Remark: For Vieta jumping, for the different equation $x^2+y^2+z^2=nxyz$, see this question on MSE.
Fair to say this one is difficult; a full proof would need everything in HURWITZ 1907. Each fundamental solution is given as $x \geq y \geq z \geq 1,$ with $$ nyz - 2y- 2z \geq 2x, $$ or $$ 2(x+y+z) \leq nyz. $$ Each fundamental solution is the base of an infinite tree of solutions; given $(n;x,y,z),$ we get three solutions $$ (n; \; \; nyz - 2y- 2z-x, \; \; y, \; \; z), $$ $$ (n; \; \; x, \; \; nzx - 2z- 2x-y, \; \; z), $$ $$ (n; \; \; x, \; \; y, \; \; nxy - 2x- 2y-z). $$ The trees are quite similar to the Markov NumberTree
The fundamental solutions are
1 X: 16 Y: 8 Z: 8
1 X: 18 Y: 12 Z: 6
1 X: 25 Y: 20 Z: 5
1 X: 9 Y: 9 Z: 9
2 X: 8 Y: 4 Z: 4
2 X: 9 Y: 6 Z: 3
3 X: 3 Y: 3 Z: 3
3 X: 6 Y: 4 Z: 2
4 X: 4 Y: 2 Z: 2
5 X: 5 Y: 4 Z: 1
6 X: 3 Y: 2 Z: 1
8 X: 2 Y: 1 Z: 1
9 X: 1 Y: 1 Z: 1
jagy@phobeusjunior:~$
Notice how, for each $n > 1,$ we can create a solution with $n=1,$ from $(n;x,y,z)$ to $(1,nx,ny,nz).$ This may help proving something, as we may demand $(1;a,b,c)$ and hope to prove the list full.

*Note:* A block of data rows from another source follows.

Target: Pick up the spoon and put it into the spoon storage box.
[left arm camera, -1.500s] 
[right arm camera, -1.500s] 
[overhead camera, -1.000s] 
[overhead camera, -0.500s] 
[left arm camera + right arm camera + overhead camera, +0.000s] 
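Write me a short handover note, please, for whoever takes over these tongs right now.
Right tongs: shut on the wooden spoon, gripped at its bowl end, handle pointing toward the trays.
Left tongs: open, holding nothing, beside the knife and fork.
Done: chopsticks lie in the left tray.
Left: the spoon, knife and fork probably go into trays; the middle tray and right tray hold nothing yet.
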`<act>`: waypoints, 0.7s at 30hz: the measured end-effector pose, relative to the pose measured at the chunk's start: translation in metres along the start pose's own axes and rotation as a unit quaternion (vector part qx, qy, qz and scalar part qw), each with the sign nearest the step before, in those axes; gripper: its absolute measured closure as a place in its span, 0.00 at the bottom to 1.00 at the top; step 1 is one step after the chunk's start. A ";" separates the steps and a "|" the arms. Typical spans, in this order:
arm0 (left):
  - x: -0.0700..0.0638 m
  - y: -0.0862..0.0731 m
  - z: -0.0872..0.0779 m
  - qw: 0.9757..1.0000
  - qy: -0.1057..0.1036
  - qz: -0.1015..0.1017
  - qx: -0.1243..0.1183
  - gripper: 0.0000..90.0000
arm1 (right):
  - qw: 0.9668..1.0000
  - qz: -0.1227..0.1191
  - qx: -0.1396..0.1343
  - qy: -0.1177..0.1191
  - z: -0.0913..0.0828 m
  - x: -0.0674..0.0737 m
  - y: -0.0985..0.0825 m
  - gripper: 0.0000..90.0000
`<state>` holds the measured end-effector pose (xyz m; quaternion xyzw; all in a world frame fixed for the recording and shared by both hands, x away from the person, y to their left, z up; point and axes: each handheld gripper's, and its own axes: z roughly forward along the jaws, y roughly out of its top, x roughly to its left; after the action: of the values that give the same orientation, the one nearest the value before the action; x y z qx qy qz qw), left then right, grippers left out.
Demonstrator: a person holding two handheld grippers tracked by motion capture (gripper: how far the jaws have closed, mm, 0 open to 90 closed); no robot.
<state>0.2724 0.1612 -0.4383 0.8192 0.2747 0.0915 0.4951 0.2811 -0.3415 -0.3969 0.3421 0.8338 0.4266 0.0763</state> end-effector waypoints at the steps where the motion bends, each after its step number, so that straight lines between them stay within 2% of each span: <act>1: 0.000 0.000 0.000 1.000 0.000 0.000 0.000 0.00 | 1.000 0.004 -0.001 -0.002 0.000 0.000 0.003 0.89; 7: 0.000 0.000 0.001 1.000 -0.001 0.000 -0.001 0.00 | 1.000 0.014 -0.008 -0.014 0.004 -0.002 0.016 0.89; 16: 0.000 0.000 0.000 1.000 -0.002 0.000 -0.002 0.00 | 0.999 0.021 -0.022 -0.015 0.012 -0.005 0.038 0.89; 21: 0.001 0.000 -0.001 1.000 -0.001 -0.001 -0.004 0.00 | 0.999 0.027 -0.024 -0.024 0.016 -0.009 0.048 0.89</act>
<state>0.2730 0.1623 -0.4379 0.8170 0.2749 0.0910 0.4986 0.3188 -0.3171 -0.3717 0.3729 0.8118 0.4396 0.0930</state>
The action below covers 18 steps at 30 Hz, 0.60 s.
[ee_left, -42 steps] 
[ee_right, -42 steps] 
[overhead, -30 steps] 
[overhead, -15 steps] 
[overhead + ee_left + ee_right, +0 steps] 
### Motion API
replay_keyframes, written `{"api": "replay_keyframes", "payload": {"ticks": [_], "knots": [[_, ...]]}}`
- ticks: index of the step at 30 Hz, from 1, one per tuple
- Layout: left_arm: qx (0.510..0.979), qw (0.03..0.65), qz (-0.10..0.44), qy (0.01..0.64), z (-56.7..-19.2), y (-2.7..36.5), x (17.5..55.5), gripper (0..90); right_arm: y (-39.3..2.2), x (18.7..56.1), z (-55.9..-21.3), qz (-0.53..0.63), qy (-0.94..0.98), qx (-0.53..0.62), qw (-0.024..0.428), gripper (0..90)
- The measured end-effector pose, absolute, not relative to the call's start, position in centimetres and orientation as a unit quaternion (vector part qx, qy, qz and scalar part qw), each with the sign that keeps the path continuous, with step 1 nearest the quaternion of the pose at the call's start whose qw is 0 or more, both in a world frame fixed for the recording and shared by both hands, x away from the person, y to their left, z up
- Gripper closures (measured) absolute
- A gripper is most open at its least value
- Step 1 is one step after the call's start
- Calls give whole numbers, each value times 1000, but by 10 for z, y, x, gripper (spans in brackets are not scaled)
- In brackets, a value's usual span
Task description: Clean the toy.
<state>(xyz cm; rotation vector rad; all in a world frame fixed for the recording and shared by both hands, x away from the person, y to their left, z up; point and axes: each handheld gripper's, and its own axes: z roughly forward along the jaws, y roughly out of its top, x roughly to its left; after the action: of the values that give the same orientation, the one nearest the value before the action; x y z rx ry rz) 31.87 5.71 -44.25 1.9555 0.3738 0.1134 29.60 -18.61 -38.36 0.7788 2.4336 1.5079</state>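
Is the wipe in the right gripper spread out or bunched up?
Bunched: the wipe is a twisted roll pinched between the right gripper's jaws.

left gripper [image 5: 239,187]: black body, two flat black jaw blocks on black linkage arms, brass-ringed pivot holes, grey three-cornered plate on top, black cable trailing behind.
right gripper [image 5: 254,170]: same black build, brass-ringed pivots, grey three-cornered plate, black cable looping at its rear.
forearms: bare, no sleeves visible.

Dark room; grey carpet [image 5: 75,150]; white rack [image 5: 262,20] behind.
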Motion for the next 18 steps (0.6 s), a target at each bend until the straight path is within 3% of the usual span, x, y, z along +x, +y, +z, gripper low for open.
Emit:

We only care about finding $n$, as opposed to finding all (families of) solutions.
This solution follows that of a similar problem $(x+y+u+v)^2 = n^2 xyuv$ that was posed in Vietnam Mathematical Olympiad 2002.
The given equation is equivalent to
$$ x^2 + (2y + 2z - n yz) x + (y+z)^2 = 0 $$
Let $n$ be a integer with positive integer solutions.
Let $(x_0, y_0, z_0) $ be a solution with the minimum sum $x+y+z$.
WLOG $x_0 \geq y_0 \geq z_0$.
Observe that
1. $x_0 \mid ( y_0 + z_0)^2$.
2. $x_0$ is a positive integer solution to the quadratic function $f(x) x^2 + (2 y_0 + 2z_0 - n y_0z_0 ) x + (y+z)^2 $.
3. The other solution to the equation $f(x) = 0$ is $x_1 = -(2 y_0 + 2z_0 - n^2 y_0z_0 ) - x_0 = \frac{ (y_0+z_0)^2 } { x_0 }$.
4. So $ (x_1, y_0, z_0)$ is a solution, and thus $ x_1 \geq x_0$.
5. By considering the shape of the parabola, since $y_0 \not \in (x_0, x_1)$, hence $f(y_0) \geq 0 $.
Expanding, we get:
$0 \leq f(y_0) = y_0^2 + (2y_0 + 2z_0 - n y_0z_0)y_0 + (y_0 + z_0)^2$
$ \leq y_0^2 + (2y_0 + 2y_0)y_0 + (y_0 + y_0)^2 - n y_0^2 z_0$
$ = 9 y_0^2 - ny_0^2 z_0$
So $ n z_0 \leq 9$, which implies $ n \leq 9$.
Now, that we have a bound on $n$, it remains to find which of them have possible solutions.
For now, this is left as an exercise to the reader (Sorry!)
Thinking out loud. How can we show that $n = 7 $ has no solutions?
No results yet.
Suppose we had a solution to $ (x+y+z) ^2 = 7 xyz$.
Then $ x + y + z = 7 k$, so $ 7k^ 2 = xyz$.
If 7 divides two of these numbers, then it must divide all three.
Let $ x = 7x', y = 7y', z = 7 z'$,and we have $ ( x' + y' + z')^2 = 49 x'y'z'$, but we know from above that no solutions exist.
Hence, WLOG, $ 7 \mid x, 7 \not \mid yz, 7 \mid y+z$.
Let $ x = 7 x ', y + z = 7a$.
We have $ (x'+a)^2 = x'y(7a-y) $.